El polvo puede acumularse y, con el tiempo, atraer plagas. Usa un paño de microfibra o una brocha suave para quitar el polvo de las cubiertas y los lomos de manera regular. Nunca uses plumeros porque solo esparcen el polvo.
Protege de la humedad
Los ambientes húmedos son ideales para el desarrollo de moho y hongos, que pueden arruinar un libro por completo. Por otro lado, un ambiente demasiado seco puede hacer que las páginas se vuelvan quebradizas. Lo ideal es mantener una temperatura estable y una humedad relativa entre el 30% y 50%.
La forma correcta de almacenar libros es de pie, uno al lado del otro.
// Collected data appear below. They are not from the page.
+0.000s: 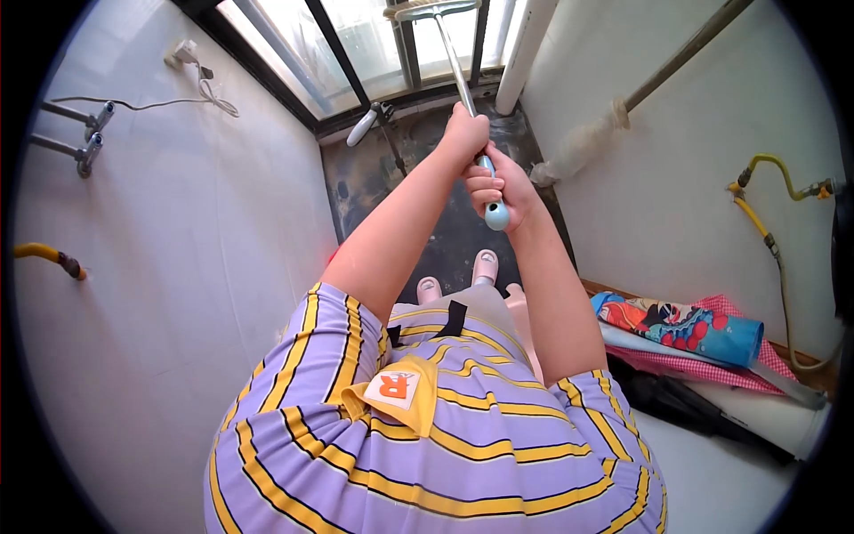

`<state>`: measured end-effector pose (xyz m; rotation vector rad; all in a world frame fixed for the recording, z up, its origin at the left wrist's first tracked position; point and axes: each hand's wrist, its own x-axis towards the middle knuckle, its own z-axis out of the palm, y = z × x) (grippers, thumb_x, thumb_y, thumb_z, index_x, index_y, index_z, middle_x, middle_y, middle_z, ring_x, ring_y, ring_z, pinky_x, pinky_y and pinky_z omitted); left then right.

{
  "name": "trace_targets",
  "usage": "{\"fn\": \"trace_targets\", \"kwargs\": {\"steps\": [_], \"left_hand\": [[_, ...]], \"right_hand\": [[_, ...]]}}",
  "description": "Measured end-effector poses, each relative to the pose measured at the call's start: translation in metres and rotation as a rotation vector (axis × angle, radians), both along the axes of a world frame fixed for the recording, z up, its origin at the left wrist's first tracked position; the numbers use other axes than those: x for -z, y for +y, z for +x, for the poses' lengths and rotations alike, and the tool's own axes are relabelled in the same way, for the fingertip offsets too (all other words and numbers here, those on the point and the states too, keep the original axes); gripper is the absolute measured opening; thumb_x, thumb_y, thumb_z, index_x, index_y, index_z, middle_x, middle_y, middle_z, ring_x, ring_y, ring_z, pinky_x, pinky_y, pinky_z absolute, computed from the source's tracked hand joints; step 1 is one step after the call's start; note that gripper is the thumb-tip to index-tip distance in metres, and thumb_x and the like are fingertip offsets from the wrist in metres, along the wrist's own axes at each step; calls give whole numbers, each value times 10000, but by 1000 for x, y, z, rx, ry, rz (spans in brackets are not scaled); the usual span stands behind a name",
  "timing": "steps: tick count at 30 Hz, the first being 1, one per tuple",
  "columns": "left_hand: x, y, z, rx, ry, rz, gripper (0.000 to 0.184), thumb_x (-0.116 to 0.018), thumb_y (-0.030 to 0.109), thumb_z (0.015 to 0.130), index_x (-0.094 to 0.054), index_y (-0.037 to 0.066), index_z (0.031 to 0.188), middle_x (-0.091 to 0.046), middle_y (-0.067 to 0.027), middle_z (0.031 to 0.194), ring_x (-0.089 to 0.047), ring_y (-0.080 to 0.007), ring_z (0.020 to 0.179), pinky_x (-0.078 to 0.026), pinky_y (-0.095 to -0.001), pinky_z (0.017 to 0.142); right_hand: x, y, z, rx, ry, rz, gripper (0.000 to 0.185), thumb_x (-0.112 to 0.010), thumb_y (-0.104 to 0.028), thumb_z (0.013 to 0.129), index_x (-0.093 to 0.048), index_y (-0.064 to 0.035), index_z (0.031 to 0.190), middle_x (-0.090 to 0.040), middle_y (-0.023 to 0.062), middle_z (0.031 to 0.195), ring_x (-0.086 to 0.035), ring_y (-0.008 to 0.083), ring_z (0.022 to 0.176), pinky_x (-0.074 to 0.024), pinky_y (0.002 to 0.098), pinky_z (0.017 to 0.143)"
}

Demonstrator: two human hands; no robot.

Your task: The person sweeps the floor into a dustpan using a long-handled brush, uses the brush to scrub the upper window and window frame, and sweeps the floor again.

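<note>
I hold a long-handled window squeegee (455,69) up towards the window, its metal shaft running away from me. Its wide head (436,9) is against or very near the panes at the top edge of view; contact cannot be made out. My left hand (465,135) is wrapped round the shaft higher up. Just below it, my right hand (500,185) is closed round the pale blue grip (496,215), whose rounded end sticks out beneath the fingers. Both arms reach forward, hands close together.
Dark-framed window panes (382,53) fill the far end. A white-handled tool (362,129) leans below them. On the right, a wooden pole (680,58) has a plastic-wrapped end. Yellow hoses (754,218) and pipe fittings (89,151) jut from the walls. Rolled colourful items (685,329) lie right.
</note>
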<state>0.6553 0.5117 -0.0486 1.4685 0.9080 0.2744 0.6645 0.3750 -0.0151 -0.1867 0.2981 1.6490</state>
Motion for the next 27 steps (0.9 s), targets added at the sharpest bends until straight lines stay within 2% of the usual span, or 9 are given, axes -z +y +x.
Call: {"fn": "trace_targets", "kwargs": {"steps": [2,5,6,11,15,16,18,19,27], "left_hand": [[11,6,2,-76,-1,-5,215,-533,90,830,-524,-36,1004,-558,-113,676,-559,-203,556,-464,-372,489],[28,25,-1,38,101,-3,161,-586,107,771,-620,-50,782,-574,-119,618,-527,-200,530,-432,-381,484],[34,27,-5,67,104,40,208,-618,144,734,-648,-39,641,-585,-124,583,-515,-198,521,-419,-394,493],[62,22,-25,127,198,1,230,-618,172,748,-684,-47,721,-620,-126,629,-554,-204,568,-457,-389,550],[38,13,-44,124,167,-75,264,-582,127,795,-637,-131,780,-622,-161,668,-584,-216,588,-457,-412,530],[32,12,-47,111,158,-127,262,-587,134,800,-632,-122,763,-612,-142,654,-570,-201,577,-444,-403,517],[26,16,-49,124,139,-208,223,-611,180,860,-631,4,725,-579,-68,645,-512,-174,564,-426,-365,525],[15,19,-54,127,75,-279,249,-602,218,932,-621,32,766,-575,-45,677,-512,-164,582,-427,-350,537],[-32,65,-73,69,-7,-264,236,-588,211,954,-584,53,779,-542,-22,672,-501,-136,576,-428,-306,533]], "right_hand": [[3,7,-3,22,4,-18,442,-397,-443,1052,-457,-55,850,-415,-23,623,-402,26,427,-354,186,347],[10,16,-1,-12,159,-25,407,-384,-455,1052,-466,-91,889,-421,-24,645,-421,33,449,-365,197,378],[13,19,0,-16,211,-41,410,-383,-455,1051,-464,-91,881,-419,-24,644,-423,35,450,-366,199,384],[26,17,-15,-21,247,-119,435,-407,-433,1047,-411,-86,785,-395,-39,606,-429,33,450,-377,188,391],[22,15,-28,1,286,-129,419,-388,-424,1053,-455,-68,841,-413,-28,632,-430,40,457,-383,194,393],[18,15,-32,10,284,-121,415,-384,-421,1054,-463,-66,856,-417,-25,640,-431,41,461,-385,195,394],[7,16,-38,23,288,-97,407,-379,-414,1057,-476,-62,878,-424,-20,654,-435,44,468,-391,198,399],[-5,22,-40,19,281,-77,403,-377,-410,1058,-480,-60,887,-427,-18,660,-437,45,471,-394,199,402],[-43,65,-51,-106,384,119,417,-396,-440,1052,-504,-66,904,-415,-22,638,-419,42,469,-380,208,411]]}}
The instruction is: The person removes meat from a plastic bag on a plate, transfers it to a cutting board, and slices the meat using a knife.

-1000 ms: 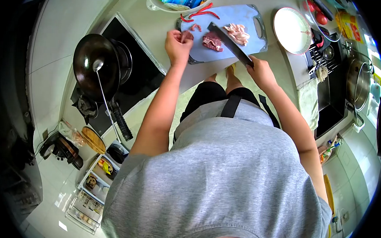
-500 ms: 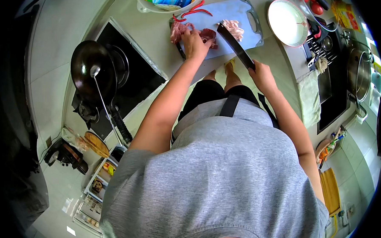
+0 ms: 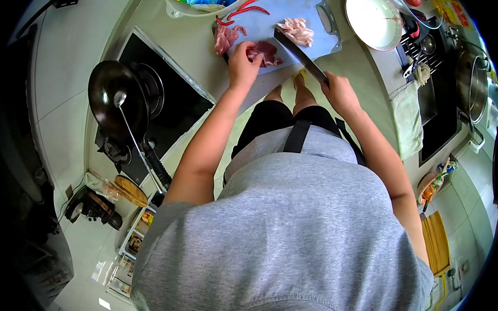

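My left hand (image 3: 244,66) has its fingers curled onto a dark red piece of raw meat (image 3: 267,53) on the blue-grey cutting board (image 3: 291,4). My right hand (image 3: 340,94) grips the handle of a kitchen knife (image 3: 301,55) with a long dark blade. The blade slants across the board, its tip between the dark meat and a small pile of pale meat strips (image 3: 296,32). Left of my left hand lies another piece of red meat (image 3: 226,39), apart from my fingers. Red chillies (image 3: 247,11) rest at the board's upper left.
A clear plastic bowl (image 3: 180,9) with colourful packets stands beyond the board. To the right is a white plate (image 3: 371,21) with a red rim. A wok (image 3: 115,94) holding a ladle sits on the stove at left. A cloth (image 3: 407,126) hangs by the sink.
My left hand has drawn back off the left piece of meat and is now on the dark red one. The knife stays in my right hand, its tip still near the pale strips.
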`<state>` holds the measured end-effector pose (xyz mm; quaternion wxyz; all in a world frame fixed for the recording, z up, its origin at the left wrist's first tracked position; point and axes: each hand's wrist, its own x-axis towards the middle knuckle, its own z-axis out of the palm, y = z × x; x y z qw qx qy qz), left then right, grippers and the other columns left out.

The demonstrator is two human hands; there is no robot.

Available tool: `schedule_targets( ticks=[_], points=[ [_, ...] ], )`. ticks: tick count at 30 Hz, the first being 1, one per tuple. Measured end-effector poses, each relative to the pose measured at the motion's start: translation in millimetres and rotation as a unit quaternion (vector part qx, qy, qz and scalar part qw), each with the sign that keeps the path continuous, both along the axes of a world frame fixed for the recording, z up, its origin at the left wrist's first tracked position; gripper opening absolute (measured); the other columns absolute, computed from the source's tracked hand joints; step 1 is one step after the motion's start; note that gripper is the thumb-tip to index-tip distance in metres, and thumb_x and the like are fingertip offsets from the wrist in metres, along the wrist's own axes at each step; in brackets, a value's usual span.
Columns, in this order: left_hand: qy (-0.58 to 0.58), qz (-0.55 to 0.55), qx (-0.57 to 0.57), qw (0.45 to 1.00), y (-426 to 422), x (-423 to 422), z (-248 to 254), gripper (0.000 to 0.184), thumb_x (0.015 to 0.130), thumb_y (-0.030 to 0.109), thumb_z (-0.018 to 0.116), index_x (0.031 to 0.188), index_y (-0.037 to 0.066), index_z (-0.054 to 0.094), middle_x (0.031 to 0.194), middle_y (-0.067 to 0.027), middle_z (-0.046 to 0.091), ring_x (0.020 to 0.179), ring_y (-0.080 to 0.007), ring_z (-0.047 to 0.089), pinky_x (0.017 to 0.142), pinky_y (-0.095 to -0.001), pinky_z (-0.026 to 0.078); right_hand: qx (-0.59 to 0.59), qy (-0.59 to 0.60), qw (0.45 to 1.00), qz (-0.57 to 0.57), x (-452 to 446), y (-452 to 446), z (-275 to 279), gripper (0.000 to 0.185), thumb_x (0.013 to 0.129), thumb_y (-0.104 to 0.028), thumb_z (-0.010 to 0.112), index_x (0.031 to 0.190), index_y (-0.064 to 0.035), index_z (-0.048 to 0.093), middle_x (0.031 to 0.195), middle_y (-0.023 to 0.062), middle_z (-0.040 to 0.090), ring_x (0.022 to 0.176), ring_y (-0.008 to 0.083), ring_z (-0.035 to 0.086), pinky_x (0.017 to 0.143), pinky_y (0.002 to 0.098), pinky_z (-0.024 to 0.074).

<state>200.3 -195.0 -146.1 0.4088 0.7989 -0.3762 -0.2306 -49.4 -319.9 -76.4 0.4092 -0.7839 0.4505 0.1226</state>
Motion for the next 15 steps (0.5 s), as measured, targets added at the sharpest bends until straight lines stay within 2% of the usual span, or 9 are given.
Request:
schedule_targets(
  ticks=[1, 2, 3, 5, 6, 11, 13, 15],
  points=[
    [-0.223, -0.006, 0.016, 0.975, 1.1, -0.5, 7.6, 0.036, 0.077, 0.01, 0.079, 0.107, 0.002, 0.061, 0.106, -0.0133, 0.062, 0.099, -0.0287, 0.059, 0.089, -0.0389, 0.048, -0.008, -0.002, 1.0, 0.005, 3.5, 0.1, 1.6, 0.023, 0.09, -0.014, 0.059, 0.107, 0.0007, 0.063, 0.085, 0.0274, 0.065, 0.084, 0.0463, 0.063, 0.075, 0.0513, 0.0496],
    [-0.227, -0.016, -0.004, 0.974, 1.1, -1.0, 14.6, 0.033, 0.08, 0.012, 0.075, 0.11, 0.003, 0.063, 0.112, -0.0148, 0.061, 0.104, -0.0354, 0.056, 0.092, -0.0443, 0.047, -0.015, -0.004, 1.0, 0.009, 7.6, 0.4, 2.6, 0.024, 0.09, -0.014, 0.058, 0.109, 0.0001, 0.063, 0.086, 0.0274, 0.066, 0.084, 0.046, 0.064, 0.076, 0.0515, 0.05],
    [-0.226, -0.019, -0.001, 0.974, 0.1, -1.4, 14.3, 0.033, 0.08, 0.012, 0.075, 0.11, 0.003, 0.063, 0.112, -0.0148, 0.061, 0.104, -0.0354, 0.056, 0.092, -0.0443, 0.047, -0.012, -0.002, 1.0, 0.007, 11.3, 1.9, 4.0, 0.024, 0.09, -0.014, 0.058, 0.109, 0.0001, 0.063, 0.086, 0.0274, 0.066, 0.084, 0.046, 0.064, 0.076, 0.0515, 0.05],
    [-0.209, -0.13, -0.054, 0.968, -4.3, -5.9, 12.9, 0.03, 0.081, 0.009, 0.072, 0.108, 0.003, 0.064, 0.11, -0.0134, 0.061, 0.103, -0.0343, 0.057, 0.092, -0.0437, 0.047, -0.023, 0.01, 0.999, 0.029, 19.5, 2.6, 6.4, 0.025, 0.091, -0.015, 0.055, 0.112, -0.0019, 0.062, 0.086, 0.027, 0.066, 0.084, 0.0449, 0.064, 0.076, 0.0524, 0.0506],
    [-0.215, -0.137, -0.066, 0.965, -6.0, -10.8, 5.8, 0.031, 0.081, 0.008, 0.071, 0.111, 0.003, 0.064, 0.113, -0.0135, 0.062, 0.105, -0.0349, 0.058, 0.094, -0.0435, 0.048, -0.022, 0.011, 0.999, 0.027, 23.2, 1.9, 5.3, 0.025, 0.091, -0.015, 0.055, 0.112, -0.0019, 0.062, 0.086, 0.027, 0.066, 0.084, 0.0449, 0.064, 0.076, 0.0524, 0.0506],
    [-0.207, -0.138, -0.103, 0.963, -3.6, -9.6, -30.2, 0.029, 0.082, 0.008, 0.071, 0.11, 0.005, 0.067, 0.115, -0.0121, 0.065, 0.106, -0.0331, 0.062, 0.093, -0.0408, 0.05, -0.022, 0.071, 0.995, 0.062, 36.4, 1.2, 8.5, 0.024, 0.092, -0.014, 0.051, 0.114, -0.0055, 0.058, 0.086, 0.0253, 0.067, 0.083, 0.0438, 0.065, 0.075, 0.0532, 0.0513],
    [-0.208, -0.11, -0.159, 0.959, -3.8, -9.8, -36.9, 0.025, 0.083, 0.009, 0.073, 0.107, 0.006, 0.068, 0.109, -0.0109, 0.067, 0.101, -0.0319, 0.064, 0.09, -0.0403, 0.051, -0.02, 0.078, 0.995, 0.065, 38.3, 0.6, 10.9, 0.024, 0.092, -0.014, 0.051, 0.114, -0.0058, 0.058, 0.087, 0.0252, 0.067, 0.083, 0.0437, 0.065, 0.075, 0.053, 0.0516],
    [-0.202, -0.11, -0.157, 0.961, -3.4, -9.5, -40.2, 0.024, 0.083, 0.01, 0.073, 0.106, 0.006, 0.068, 0.108, -0.0107, 0.067, 0.099, -0.0316, 0.064, 0.089, -0.0402, 0.052, -0.018, 0.082, 0.994, 0.071, 42.2, 0.4, 17.2, 0.024, 0.092, -0.014, 0.051, 0.114, -0.0061, 0.057, 0.087, 0.025, 0.068, 0.083, 0.0436, 0.066, 0.075, 0.0528, 0.0519]
  ],
)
Evita apilarlos horizontalmente, ya que el peso puede deformar las cubiertas y dañar los lomos. Si tienes libros muy grandes y pesados, es mejor colocarlos en una superficie plana.
Técnicas de Lectura
No dobles las esquinas de las páginas: Utilizar las páginas como marcadores de lectura es una práctica muy común, pero daña el papel. Usa un marcapáginas o un trozo de papel para marcar por dónde vas.
Evita abrir el libro por completo: Aunque es tentador abrir el libro 180 grados para leerlo con comodidad, esto puede dañar el lomo. Intenta abrirlo solo lo necesario, sin forzar la unión de las páginas con la cubierta.
Cuidar de tus libros es una inversión a largo plazo que te permitirá disfrutar de ellos por muchos años. Con estos sencillos hábitos, te convertirás en un guardián de tus propias historias y conocimientos.